- Your goal:
Repeat the lines of the data exactly and exclude any picture among them.

[Opening Data below section]

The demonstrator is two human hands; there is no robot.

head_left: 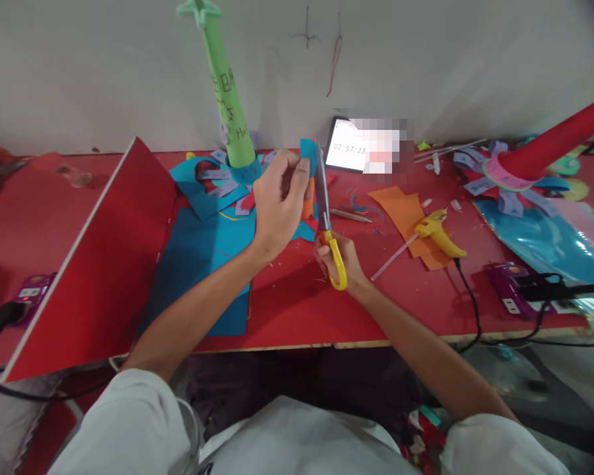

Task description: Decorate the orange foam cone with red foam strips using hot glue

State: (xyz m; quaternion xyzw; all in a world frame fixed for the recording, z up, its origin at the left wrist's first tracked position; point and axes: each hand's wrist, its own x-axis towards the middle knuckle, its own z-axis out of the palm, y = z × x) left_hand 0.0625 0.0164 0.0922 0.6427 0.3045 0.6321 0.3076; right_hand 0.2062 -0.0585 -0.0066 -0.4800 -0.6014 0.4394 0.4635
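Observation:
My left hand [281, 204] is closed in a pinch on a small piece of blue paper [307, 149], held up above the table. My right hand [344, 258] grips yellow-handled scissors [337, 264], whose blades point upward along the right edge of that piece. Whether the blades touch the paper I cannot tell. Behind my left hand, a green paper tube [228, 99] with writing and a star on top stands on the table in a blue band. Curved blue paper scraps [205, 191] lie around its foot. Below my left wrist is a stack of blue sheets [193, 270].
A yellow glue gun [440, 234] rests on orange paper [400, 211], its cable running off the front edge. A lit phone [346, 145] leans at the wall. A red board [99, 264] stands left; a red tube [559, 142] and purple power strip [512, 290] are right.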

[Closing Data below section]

- Completed task:
The demonstrator is two human hands; there is no robot.

head_left: 

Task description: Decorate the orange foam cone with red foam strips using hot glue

State: (xyz m; quaternion xyzw; all in a world frame fixed for the recording, z up, its origin at the left wrist's first tracked position; point and axes: each hand's wrist, its own x-axis towards the middle knuckle, its own z-axis out of the palm, y = z × x) left_hand 0.0625 0.0164 0.0922 0.6427 0.3045 0.6321 0.3076; right_hand 0.2062 -0.0585 -0.0066 -0.4800 -0.6014 0.4394 0.4635
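Observation:
My left hand [281, 204] is closed in a pinch on a small piece of blue paper [307, 149], held up above the table. My right hand [344, 258] grips yellow-handled scissors [337, 264], whose blades point upward along the right edge of that piece. Whether the blades touch the paper I cannot tell. Behind my left hand, a green paper tube [228, 99] with writing and a star on top stands on the table in a blue band. Curved blue paper scraps [205, 191] lie around its foot. Below my left wrist is a stack of blue sheets [193, 270].
A yellow glue gun [440, 234] rests on orange paper [400, 211], its cable running off the front edge. A lit phone [346, 145] leans at the wall. A red board [99, 264] stands left; a red tube [559, 142] and purple power strip [512, 290] are right.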

The exercise is complete as it stands.